On November 6, 2016, SB commented on Dehydrated? So is Nike :

Nicely written and researched, Alicia! I also wrote on Nike and its sustainability efforts. You propose some very insightful solutions, from (1.) working with farmers to manage resources while harvesting raw materials to (2.) changing the washing requirements for consumers.

Nike was incentivized to work with a Taiwanese facility to come up with the ColorDry technology, since the water savings by this supplier’s process were incorporated into Nike’s sustainability index. With respect to the first point, there must be both an incentive for Nike to change its farmers’ habits, and the farmer must be equipped and compensated for doing so.

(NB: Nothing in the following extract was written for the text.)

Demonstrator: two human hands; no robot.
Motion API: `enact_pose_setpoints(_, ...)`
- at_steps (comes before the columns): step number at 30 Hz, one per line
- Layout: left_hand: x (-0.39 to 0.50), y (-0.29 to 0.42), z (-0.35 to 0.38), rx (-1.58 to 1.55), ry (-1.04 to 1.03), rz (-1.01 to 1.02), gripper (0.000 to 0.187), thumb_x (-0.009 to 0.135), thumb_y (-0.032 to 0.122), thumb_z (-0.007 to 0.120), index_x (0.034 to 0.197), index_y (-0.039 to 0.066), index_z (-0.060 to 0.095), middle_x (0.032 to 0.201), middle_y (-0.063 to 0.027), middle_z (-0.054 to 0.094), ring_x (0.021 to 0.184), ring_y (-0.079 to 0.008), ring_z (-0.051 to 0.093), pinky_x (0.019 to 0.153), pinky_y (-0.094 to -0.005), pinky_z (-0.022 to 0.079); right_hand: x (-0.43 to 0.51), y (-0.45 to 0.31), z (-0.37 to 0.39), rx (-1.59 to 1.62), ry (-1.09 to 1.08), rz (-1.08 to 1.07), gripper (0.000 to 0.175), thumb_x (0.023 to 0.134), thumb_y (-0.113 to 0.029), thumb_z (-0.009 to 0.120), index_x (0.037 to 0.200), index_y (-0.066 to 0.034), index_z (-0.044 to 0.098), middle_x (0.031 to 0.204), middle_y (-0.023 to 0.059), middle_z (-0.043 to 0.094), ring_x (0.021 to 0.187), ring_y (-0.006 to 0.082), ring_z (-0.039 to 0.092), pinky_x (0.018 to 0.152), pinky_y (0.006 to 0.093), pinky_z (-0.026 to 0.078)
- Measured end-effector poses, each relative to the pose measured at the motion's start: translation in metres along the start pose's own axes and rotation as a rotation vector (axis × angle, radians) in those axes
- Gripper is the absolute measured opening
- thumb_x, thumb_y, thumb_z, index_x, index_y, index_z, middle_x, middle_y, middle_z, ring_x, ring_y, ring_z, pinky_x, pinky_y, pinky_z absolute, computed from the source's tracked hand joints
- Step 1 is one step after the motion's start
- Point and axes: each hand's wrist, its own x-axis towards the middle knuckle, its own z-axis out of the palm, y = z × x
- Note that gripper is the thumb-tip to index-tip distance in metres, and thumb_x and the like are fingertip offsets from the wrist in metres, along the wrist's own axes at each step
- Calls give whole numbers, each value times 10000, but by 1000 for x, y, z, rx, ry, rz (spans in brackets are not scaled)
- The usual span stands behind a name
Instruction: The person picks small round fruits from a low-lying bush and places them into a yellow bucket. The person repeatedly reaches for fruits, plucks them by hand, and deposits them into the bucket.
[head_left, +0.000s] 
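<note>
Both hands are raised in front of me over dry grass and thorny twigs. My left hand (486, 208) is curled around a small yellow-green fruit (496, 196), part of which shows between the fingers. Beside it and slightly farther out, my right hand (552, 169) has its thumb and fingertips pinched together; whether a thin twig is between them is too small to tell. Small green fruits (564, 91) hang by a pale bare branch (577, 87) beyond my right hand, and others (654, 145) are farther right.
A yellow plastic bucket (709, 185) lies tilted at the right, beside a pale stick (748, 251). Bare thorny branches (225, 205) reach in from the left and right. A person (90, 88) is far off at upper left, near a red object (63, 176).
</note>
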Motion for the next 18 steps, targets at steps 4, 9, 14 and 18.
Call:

With respect to the second point, there must be a coordinated effort for the washing requirements to have an impact; most people in Western countries do loads of laundry and since most of their clothes will require washing, they will still do the same number of loads and use the same amount of water. This raises a bigger question — What will incentivize the apparel industry to come together to reduce the need for water in laundering?

Lastly, I think that MPDHBS2018 raises an interesting question about whether Nike shares its ColorDry technique with its competitors. While I’m not sure if it does or not, Nike does share materials sustainability information through the MAKING app, which allows anyone to see the environmental impact of materials that are widely used in its products. Nike has to strike the right balance between staying ahead of its competitors and sharing sustainability best practices.